The Democratic Conundrum
Dr. X post this from Radmod HQ:
"Two quotes come to mind - I hold them in view simultaneously, but cannot decide which is greater.
" 'I’d rather vote for what I want and not get it, than for what I don’t want and get it.' - Eugene Debs
" 'Whenever I hear a campaign talk about a need to energize the base, that's a campaign that's going down the toilet. It's a pretty good indication that they're not eating up any territory, they can't get anybody in the center to support them, they're getting shelled back into their own bunker.' - James Carville
"Mr. Clinton said on the Daily Show the other day that the one thing about the GOP is they know how to win elections. What, exactly, is to be done about that...?

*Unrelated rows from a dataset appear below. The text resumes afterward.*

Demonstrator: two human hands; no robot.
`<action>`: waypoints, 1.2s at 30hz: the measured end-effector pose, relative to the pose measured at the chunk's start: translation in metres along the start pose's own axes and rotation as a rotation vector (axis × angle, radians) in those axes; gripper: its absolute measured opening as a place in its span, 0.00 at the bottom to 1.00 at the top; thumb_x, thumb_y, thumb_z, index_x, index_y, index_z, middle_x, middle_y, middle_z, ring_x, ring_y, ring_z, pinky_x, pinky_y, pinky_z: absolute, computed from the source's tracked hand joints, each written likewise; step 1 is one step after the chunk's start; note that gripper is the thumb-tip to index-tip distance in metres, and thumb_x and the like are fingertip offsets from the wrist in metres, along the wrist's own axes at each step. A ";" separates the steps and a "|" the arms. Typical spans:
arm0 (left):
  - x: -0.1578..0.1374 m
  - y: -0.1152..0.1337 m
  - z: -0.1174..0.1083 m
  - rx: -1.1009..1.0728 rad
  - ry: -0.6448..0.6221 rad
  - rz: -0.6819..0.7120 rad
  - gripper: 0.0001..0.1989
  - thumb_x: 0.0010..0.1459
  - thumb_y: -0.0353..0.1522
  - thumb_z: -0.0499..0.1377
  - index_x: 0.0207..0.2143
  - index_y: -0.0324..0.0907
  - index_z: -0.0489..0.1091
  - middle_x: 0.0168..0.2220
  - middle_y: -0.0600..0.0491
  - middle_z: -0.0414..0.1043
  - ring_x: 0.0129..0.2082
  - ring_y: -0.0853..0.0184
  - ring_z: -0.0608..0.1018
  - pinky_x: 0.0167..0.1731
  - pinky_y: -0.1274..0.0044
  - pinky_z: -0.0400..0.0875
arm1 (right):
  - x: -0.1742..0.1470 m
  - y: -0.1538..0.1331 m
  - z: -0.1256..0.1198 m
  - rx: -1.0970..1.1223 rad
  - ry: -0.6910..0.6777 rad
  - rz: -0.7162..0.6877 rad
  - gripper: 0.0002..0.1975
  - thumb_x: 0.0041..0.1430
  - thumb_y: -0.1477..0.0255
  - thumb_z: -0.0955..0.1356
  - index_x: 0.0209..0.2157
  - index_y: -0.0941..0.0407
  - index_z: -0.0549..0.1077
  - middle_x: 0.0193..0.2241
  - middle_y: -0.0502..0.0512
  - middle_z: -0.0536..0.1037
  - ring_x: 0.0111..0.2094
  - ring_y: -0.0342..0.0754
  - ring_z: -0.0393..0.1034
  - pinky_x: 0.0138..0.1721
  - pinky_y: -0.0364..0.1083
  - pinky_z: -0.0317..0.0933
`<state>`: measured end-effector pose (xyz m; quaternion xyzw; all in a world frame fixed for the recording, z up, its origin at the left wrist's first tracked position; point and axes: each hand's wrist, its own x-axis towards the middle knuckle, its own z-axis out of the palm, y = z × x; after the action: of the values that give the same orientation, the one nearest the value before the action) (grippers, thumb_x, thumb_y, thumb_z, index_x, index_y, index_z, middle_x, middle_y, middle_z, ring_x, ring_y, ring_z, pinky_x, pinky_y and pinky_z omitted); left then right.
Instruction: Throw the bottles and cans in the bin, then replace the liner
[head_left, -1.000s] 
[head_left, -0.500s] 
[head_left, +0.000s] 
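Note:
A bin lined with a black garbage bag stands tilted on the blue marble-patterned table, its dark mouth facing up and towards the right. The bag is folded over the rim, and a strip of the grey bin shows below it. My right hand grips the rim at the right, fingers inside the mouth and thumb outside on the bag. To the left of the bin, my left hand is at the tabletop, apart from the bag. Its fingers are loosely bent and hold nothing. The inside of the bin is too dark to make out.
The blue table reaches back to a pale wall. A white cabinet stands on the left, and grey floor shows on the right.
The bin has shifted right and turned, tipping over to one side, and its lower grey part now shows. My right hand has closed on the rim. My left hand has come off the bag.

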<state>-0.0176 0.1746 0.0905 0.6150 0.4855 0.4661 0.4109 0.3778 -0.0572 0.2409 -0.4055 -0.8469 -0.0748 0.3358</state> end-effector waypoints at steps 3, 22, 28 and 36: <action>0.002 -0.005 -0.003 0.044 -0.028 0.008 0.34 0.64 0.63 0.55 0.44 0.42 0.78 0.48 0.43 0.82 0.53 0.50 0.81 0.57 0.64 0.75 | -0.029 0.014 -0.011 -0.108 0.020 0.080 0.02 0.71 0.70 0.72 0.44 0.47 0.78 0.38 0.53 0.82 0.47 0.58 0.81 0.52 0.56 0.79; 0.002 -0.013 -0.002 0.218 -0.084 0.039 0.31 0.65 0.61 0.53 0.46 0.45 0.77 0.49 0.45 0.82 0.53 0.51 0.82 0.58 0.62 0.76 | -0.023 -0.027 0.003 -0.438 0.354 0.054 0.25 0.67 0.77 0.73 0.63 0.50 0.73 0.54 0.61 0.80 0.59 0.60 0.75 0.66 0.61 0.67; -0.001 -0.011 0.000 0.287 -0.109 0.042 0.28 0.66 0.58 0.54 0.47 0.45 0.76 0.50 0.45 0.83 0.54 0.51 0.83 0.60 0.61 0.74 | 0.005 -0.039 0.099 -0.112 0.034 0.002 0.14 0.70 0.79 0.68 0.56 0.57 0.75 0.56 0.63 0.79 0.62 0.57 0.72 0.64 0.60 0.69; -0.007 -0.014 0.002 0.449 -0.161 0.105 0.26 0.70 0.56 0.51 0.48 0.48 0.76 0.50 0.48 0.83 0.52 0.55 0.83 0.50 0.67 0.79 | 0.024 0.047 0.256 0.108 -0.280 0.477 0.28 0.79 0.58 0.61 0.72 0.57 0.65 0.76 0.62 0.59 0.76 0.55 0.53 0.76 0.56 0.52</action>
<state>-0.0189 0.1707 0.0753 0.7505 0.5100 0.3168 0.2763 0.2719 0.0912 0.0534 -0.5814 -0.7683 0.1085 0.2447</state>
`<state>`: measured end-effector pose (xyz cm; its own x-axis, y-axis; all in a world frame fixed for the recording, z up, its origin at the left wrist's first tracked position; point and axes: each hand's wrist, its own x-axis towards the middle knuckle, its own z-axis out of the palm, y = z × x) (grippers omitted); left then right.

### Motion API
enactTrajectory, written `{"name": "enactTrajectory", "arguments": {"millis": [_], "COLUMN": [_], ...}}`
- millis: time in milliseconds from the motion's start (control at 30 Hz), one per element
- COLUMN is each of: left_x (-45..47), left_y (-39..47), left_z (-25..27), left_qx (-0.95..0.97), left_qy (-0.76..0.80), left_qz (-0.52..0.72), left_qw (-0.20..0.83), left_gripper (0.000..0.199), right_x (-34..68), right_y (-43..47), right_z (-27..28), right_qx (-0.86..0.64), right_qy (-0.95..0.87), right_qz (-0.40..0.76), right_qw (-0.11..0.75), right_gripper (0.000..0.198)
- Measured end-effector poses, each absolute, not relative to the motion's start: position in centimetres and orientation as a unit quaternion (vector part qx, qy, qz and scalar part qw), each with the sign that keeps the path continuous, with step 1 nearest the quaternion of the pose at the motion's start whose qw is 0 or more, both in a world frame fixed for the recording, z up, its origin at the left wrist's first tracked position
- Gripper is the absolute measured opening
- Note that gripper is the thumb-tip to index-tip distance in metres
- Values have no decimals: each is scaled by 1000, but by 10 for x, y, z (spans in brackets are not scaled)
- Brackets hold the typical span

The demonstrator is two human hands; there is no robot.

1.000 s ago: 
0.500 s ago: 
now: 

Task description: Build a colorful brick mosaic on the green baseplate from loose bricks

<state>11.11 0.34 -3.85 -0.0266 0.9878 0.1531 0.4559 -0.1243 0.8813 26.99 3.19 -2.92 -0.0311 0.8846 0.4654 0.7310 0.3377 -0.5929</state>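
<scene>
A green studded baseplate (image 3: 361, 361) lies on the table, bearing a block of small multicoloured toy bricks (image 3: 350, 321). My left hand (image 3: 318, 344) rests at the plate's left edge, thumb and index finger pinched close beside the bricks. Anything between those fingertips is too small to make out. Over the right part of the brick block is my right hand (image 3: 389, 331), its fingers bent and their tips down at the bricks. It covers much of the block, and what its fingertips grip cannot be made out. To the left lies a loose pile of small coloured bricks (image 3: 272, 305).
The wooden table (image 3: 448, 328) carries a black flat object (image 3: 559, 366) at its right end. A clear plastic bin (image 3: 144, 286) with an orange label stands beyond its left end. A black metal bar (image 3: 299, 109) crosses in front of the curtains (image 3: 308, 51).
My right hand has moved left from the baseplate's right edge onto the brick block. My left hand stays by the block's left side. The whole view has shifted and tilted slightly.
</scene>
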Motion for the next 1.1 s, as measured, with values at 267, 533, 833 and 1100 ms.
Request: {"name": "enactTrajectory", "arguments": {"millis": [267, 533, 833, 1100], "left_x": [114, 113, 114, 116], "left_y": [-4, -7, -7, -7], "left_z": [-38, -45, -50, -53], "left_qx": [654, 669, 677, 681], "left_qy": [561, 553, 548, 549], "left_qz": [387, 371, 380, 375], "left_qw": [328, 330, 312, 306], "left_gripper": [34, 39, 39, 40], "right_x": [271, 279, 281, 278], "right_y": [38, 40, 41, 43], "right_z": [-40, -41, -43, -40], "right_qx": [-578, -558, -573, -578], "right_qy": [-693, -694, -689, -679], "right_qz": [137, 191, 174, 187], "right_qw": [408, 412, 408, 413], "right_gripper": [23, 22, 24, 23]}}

"Clinton's appearance also brought to mind a sincere feeling of nostalgia - for a time when I was proud of my country."
1 Comments:
Zogby was on NPR tonight saying Carville was wrong - the GOP got it success precisely by motivating it's base and spurning the middle; as a pertinent example, the recent three or four point improvement in Bush's numbers came from reattracting disenchanted conservatives with popular -and out and out fascistic- torture and surveillance iniatives, not from mushing around in the middle.

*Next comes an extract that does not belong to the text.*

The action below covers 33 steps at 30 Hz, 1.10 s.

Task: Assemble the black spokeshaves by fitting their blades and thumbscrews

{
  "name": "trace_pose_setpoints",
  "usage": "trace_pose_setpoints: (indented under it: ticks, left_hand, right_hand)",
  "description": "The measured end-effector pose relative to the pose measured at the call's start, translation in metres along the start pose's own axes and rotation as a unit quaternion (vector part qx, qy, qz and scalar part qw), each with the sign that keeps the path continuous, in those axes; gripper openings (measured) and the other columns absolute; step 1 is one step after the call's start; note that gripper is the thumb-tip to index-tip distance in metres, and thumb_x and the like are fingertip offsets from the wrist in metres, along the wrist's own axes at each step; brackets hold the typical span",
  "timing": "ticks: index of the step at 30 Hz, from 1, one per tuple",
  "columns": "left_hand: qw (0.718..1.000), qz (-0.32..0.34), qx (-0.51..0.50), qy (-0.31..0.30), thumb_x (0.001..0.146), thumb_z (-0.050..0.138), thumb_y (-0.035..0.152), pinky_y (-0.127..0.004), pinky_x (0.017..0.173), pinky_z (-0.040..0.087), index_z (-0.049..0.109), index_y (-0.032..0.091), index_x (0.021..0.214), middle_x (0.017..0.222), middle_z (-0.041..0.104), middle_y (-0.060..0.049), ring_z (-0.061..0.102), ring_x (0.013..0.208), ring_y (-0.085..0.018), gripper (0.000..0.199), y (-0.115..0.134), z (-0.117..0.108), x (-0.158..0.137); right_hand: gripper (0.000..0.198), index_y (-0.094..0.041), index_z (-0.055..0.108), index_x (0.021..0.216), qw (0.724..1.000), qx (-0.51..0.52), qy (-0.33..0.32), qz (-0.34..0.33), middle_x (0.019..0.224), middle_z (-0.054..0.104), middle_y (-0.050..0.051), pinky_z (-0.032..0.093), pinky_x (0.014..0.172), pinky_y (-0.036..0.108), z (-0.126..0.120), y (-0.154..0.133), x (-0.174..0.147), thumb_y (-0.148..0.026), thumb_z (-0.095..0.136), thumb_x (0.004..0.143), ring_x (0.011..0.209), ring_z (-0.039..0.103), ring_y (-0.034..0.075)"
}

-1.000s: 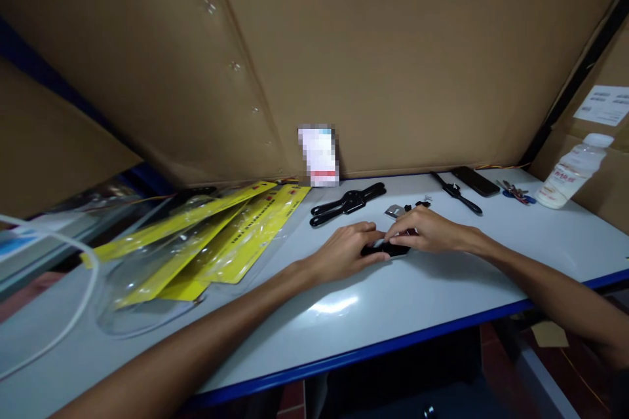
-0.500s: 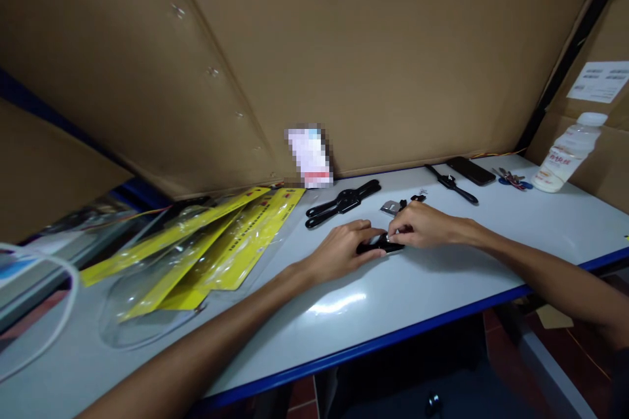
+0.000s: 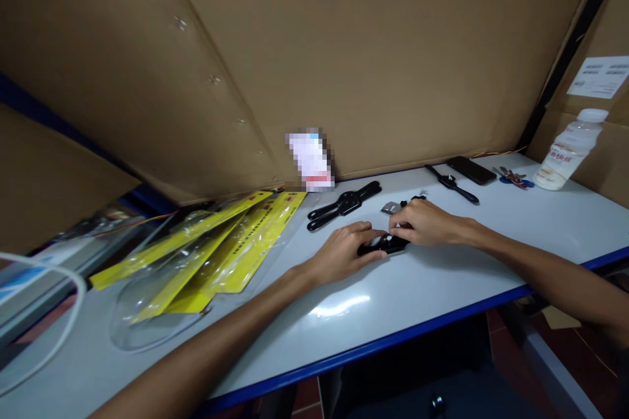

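Note:
My left hand rests on the table with thumb and forefinger closed round one side of a black spokeshave, which lies flat. My right hand is over the middle of the same tool, its fingertips pinched together beside a small bright spot. Whatever they pinch is too small to make out. Right behind that hand lie silvery metal blades, partly covered, and some tiny metal screws. Two more black spokeshaves lie side by side beyond my left hand. Another spokeshave sits farther right.
Yellow cards in clear plastic packaging spread over the left side. A blurred-out upright phone-like object leans on the cardboard wall. At the back right are a dark phone, keys and a bottle. A white cable loops at left.
My right fingertips have shifted slightly on the spokeshave, and more of its middle shows. My left hand keeps its hold. The view has moved a little.

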<state>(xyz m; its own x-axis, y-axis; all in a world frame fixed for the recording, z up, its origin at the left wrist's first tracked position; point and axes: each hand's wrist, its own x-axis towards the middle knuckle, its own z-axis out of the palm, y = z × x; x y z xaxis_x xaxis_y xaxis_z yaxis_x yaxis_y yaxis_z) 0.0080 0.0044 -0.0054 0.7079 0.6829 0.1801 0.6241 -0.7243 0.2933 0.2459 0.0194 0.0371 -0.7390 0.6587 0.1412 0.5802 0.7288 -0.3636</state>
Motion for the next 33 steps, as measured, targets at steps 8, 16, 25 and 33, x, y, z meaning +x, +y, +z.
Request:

Fortunately, Congress' numbers are general driving lower and lower - change is looking more likely.
As a practical matter, the D's SHOULD concentrate on motivating their base. We made substantial gains precisely when the circumstances of the war made enegetic criticism possible again, and however reluctantly, Ds started taking actual positions, however disparate and mealy.
Too much in the middle, and you can't be FOR anything.
Debs they put in prison for opposing WWI.